Dimapur, March 2 (MExN): The “GPRN/NSCN” today said that the matter of ‘sovereignty’ cannot be negotiated and that unless all the Naga groups are involved, there would be no permanent acceptable solution. It stated that “a time has come to redefine Naga political struggle through common vision and approach.”
The group’s MIP issued a statement saying that the bi-lateral talks between the Indian Government and the NSCN (IM) has been going on for over a decade. More than ever, it stated “the true intent of the so-called political talks is revealing itself.”
According to the “GPRN/NSCN,” the coming of Th. Muivah to Delhi to “resurrect the deadlocked talks will mean very little to even his close associates who have witnessed the wind of change in the socio-political corridors of Nagaland. Unless all the Naga groups are involved, the MIP note said, there would be no permanent acceptable solution.
“Th. Muivah says that sovereignty cannot be negotiated whereas the GOI repeatedly declared that sovereignty and integration will not be discussed as it is not feasible at this juncture. That then, is the true intention of Th. Muivah coming to the Indian capital?” the note queried.
The “GPRN/NSCN” asserted that in the last sixty years it has “never once substituted” ‘sovereignty’ with “integration issue.” Conceding to arrangements such as autonomy or economic packages is unacceptable, the organization said. “That a section of people gave their support to IM to push the sovereignty issue but instead, a thirty two point charter of demand was made to GOI and not an iota of sovereignty issue is found mentioned,” it stated.

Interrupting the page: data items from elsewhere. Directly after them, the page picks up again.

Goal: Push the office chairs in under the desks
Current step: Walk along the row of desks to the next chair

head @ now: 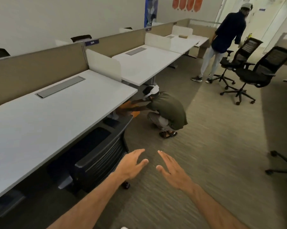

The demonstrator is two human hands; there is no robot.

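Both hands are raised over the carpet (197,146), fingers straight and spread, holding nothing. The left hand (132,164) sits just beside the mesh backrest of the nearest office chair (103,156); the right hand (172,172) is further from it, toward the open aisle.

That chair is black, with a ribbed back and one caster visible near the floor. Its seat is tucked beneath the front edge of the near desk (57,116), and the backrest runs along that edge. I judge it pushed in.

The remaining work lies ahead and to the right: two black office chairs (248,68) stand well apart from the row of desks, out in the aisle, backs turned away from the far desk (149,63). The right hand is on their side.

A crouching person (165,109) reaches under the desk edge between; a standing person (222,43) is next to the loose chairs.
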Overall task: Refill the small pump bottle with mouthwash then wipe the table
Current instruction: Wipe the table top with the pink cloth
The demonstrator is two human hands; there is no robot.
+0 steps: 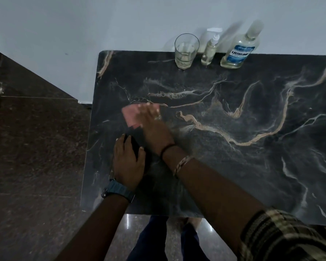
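Observation:
A pink cloth [130, 115] lies on the dark marble table [252, 157], left of the middle. My right hand [154, 127] presses flat on the cloth and is blurred by motion. Just nearer and to the left, my left hand [128, 162] rests on the table, curled around a flat black object [135, 146] that I cannot identify. At the table's far edge stand the small pump bottle [209, 51], holding pale liquid, and to its right the large clear mouthwash bottle [237, 51] with a blue label, its cap on.
A clear drinking glass [185, 51] stands left of the pump bottle at the far edge. A pale wall runs behind the table. Dark stone floor lies to the left, and my legs show below the near edge.

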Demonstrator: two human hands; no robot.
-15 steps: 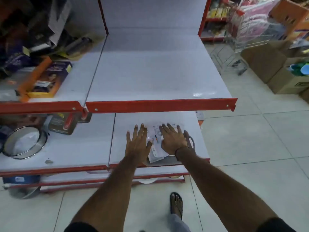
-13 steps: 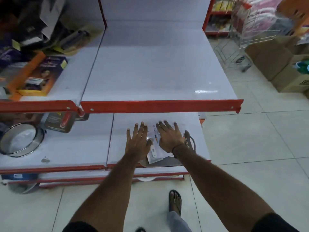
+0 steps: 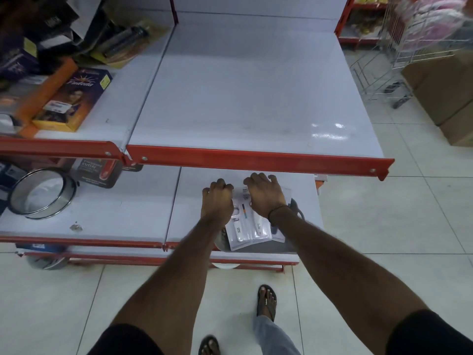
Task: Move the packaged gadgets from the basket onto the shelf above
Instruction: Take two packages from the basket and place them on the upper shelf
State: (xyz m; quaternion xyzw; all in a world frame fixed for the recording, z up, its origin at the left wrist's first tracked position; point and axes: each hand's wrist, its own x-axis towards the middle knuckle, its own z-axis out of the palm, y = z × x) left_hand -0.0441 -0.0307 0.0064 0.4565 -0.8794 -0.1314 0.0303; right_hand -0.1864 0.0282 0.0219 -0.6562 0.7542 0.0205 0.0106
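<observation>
- Both hands are reached under the red front rail of the upper shelf (image 3: 245, 93), down onto the lower shelf (image 3: 102, 213).
- The left hand (image 3: 217, 201) is seen with fingers curled down over the left edge of the stack of blister-packed gadgets (image 3: 247, 226); the packs appear to be gripped there, though the fingertips are hidden.
- The right hand (image 3: 266, 196) is laid over the top and right part of the same stack, fingers bent over its far edge; a dark band is worn at the wrist.
- The packs are fanned out between the two wrists, white devices showing through clear fronts, their near ends reaching the front lip of the lower shelf.
- The packs are lying in a grey basket (image 3: 258, 249), whose dark handle (image 3: 297, 208) shows just right of the right wrist.
- The white top of the upper shelf is bare in the middle bay.
- A round metal sieve (image 3: 42, 193) rests on the lower shelf well to the left.
- A purple and yellow box (image 3: 74, 98) lies on the upper shelf at left.
- Sandalled feet are seen on the tiled floor (image 3: 384, 239).
</observation>
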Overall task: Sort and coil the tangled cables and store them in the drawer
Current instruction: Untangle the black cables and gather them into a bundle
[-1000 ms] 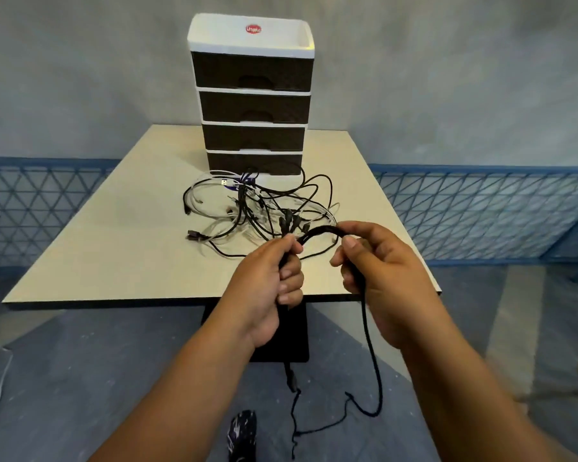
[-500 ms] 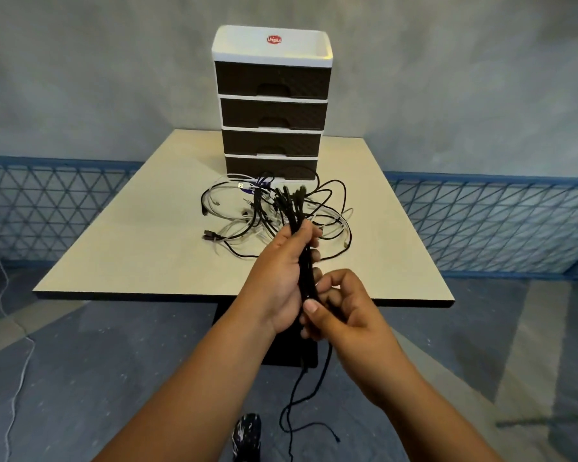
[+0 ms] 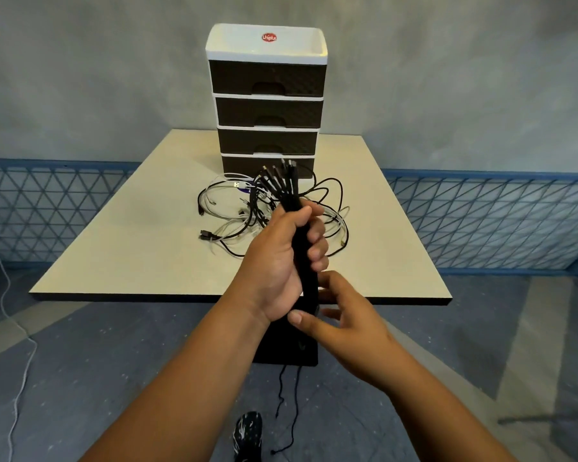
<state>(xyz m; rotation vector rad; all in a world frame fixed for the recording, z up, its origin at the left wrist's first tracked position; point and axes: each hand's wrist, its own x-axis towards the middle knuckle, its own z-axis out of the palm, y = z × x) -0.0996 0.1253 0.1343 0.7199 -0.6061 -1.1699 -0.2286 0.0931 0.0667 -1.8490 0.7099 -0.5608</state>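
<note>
Black cable bundle (image 3: 302, 251) | step: gathering | left hand (image 3: 281, 258) fist-gripped round it | right hand (image 3: 344, 321) fingers loose at 6 o'clock | next: coil hanging tail.

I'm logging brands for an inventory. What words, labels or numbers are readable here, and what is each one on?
"Uniplus": white lettering on the red round sticker, on the white top tray of the drawer unit.
Nothing else can be read; any markings on the cable plugs are too small.

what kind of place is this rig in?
Probably a bare indoor room set up for recording, not a home: plain grey plastered wall, blue lattice panel along its base, and one beige square table carrying only a four-drawer plastic organiser and cables.
</note>
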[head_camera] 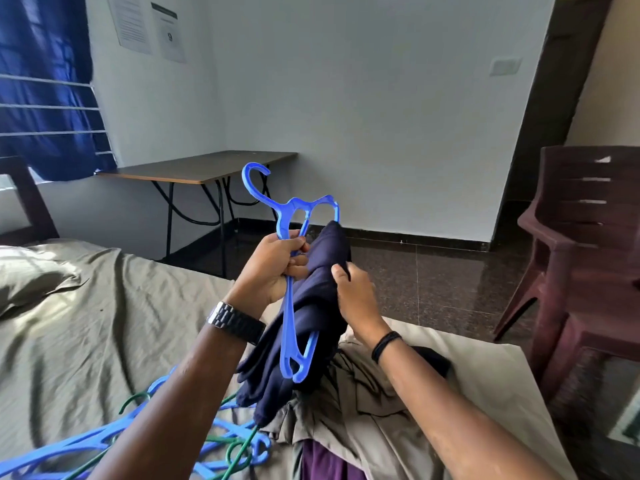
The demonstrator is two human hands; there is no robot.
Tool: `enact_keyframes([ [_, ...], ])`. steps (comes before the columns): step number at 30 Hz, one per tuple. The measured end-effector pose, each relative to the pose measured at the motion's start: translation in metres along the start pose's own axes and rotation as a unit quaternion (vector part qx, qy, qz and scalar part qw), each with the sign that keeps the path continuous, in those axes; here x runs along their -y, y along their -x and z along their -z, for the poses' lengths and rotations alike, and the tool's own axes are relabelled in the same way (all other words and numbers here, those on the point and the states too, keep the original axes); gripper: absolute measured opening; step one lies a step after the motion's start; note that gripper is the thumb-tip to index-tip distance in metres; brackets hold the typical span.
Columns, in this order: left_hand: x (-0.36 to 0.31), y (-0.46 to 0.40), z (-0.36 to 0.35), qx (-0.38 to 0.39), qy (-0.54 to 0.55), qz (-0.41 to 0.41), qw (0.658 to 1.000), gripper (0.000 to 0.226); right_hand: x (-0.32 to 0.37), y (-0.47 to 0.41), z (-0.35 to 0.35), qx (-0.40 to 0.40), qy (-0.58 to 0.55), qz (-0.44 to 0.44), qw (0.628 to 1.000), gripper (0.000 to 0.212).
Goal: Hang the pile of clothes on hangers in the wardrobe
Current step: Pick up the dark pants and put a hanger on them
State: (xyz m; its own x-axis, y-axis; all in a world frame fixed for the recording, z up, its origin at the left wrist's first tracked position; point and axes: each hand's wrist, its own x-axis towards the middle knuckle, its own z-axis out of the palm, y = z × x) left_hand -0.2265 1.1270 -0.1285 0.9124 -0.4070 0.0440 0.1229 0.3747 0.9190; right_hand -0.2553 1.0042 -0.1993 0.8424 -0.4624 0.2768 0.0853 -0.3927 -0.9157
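Presently | blue hanger [290,271] is gripped by left hand [273,268], fingers curled | navy garment [311,327] draped on it is pinched by right hand [353,292] | both held above near-side bed [104,323].

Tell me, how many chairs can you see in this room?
1. A dark brown plastic chair stands on the floor at the right edge of the view, beside the bed. It is partly cut off by the frame, and others may stand out of view.
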Motion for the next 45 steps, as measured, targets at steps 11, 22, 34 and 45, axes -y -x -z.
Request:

The note further said that “Th. Muivah declared that except IM, all other Naga political groups are unmandated and therefore to include them would dilute his achievements. Thirteen years of fruitless political dialogue is never an achievement by any stretch of imagination.” Calling this a ‘problem’ which Th. Muivah “fails to identify” the “GPRN/NSCN” said the “mandate of the Naga people belongs to those who unite the Nagas and pursue political solution.”
The GPRN/NSCN suggested that “Mr. Muivah head back to Nagaland and reassess his so-called mandate and then pursue the Naga political right in commonality and in equal measure with the rest of the Nagas. Then, neither will the GoI drag on the talks for thirteen years nor will the question of who has the Naga people’s mandate shall matter.”